◆ **EXERCISE BRIEF**:
Search the records below for the word "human", then return every line where it appears.

(Stored entries)

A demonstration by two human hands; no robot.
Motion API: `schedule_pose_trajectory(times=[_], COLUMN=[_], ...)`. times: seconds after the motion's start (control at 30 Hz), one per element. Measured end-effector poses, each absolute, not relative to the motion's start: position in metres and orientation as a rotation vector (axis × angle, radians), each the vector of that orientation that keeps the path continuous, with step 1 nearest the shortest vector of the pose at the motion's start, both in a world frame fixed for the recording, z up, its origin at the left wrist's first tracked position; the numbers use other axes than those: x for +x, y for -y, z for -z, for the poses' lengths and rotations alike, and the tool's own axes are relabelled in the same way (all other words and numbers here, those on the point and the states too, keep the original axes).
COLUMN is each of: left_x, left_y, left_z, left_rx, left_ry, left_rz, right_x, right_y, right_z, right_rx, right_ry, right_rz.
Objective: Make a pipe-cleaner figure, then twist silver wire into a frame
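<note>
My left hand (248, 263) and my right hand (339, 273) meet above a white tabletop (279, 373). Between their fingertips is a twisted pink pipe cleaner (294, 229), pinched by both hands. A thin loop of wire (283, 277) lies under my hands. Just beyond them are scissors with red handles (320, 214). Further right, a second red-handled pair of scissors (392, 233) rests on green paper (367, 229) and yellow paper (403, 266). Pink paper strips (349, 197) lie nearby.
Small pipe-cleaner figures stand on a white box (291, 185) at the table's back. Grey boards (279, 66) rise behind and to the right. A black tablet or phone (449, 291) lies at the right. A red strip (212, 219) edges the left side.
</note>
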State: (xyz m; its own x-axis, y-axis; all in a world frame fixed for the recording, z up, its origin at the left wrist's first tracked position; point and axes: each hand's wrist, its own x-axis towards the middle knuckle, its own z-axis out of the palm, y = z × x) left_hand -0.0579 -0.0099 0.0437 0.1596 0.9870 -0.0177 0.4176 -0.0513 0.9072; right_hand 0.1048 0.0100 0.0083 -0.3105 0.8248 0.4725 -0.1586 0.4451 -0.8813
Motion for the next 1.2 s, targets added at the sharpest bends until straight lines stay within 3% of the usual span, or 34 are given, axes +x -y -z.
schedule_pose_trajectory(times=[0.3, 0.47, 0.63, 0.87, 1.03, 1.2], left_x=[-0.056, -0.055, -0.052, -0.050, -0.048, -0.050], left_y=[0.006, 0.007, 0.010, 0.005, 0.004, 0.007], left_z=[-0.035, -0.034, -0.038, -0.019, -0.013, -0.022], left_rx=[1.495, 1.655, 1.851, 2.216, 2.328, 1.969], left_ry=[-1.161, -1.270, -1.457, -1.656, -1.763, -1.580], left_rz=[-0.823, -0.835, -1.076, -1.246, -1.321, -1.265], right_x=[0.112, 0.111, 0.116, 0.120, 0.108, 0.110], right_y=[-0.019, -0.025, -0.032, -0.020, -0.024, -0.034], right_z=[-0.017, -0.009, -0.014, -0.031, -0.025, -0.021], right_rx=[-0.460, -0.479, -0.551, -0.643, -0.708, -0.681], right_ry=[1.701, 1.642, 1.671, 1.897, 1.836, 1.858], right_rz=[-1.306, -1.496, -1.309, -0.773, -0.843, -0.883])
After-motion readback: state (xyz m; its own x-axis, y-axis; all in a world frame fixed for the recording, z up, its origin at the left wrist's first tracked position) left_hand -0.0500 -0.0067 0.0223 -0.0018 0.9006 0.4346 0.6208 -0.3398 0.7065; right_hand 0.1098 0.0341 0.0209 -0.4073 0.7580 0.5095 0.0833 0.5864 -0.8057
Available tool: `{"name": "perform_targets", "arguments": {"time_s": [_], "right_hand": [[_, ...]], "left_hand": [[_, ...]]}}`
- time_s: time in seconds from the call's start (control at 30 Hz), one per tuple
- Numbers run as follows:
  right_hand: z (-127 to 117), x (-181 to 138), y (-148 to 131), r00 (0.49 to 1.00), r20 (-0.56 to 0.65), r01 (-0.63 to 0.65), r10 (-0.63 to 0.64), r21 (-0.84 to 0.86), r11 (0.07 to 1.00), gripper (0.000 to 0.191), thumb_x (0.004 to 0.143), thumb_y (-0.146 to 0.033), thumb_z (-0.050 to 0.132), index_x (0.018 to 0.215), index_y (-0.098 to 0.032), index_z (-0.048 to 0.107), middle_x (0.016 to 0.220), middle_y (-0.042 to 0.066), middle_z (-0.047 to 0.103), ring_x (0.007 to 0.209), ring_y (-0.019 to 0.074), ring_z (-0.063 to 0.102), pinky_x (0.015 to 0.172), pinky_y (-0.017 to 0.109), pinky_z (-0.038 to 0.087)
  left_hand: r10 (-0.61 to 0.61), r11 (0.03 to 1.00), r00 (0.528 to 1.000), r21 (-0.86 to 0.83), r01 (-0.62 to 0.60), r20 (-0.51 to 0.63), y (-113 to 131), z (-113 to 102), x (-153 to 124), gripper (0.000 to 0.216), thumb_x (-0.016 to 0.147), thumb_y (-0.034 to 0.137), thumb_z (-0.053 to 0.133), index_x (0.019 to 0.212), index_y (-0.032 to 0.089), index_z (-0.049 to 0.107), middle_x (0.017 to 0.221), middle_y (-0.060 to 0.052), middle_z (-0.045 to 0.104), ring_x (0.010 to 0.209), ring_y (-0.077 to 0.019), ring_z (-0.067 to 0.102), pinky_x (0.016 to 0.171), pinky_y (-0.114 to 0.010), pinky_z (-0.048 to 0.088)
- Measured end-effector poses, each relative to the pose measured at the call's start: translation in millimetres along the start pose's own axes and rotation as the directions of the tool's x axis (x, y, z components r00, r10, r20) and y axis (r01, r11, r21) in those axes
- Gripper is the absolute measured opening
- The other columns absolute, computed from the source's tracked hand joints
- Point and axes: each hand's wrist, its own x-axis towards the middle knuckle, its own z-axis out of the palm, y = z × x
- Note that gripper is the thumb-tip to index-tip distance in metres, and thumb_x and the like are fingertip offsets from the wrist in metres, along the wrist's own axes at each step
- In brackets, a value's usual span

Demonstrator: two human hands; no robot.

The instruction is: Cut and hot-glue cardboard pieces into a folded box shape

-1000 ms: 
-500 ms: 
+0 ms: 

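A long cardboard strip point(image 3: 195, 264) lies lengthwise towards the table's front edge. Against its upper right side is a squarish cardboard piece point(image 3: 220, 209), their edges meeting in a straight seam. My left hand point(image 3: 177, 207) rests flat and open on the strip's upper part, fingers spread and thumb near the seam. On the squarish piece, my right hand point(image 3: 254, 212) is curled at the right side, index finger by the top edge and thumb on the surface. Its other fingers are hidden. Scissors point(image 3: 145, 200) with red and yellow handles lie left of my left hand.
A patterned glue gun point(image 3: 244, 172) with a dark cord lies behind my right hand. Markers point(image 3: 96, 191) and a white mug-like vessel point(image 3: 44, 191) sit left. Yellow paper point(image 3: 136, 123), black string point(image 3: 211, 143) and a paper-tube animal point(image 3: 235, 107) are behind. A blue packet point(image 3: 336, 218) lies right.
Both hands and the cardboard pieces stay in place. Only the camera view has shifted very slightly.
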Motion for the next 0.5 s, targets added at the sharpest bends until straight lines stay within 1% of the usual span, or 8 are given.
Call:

◆ **REPLY TO THE EXERCISE**:
A demonstration by two human hands; no robot.
Demonstrator: two human hands; no robot.

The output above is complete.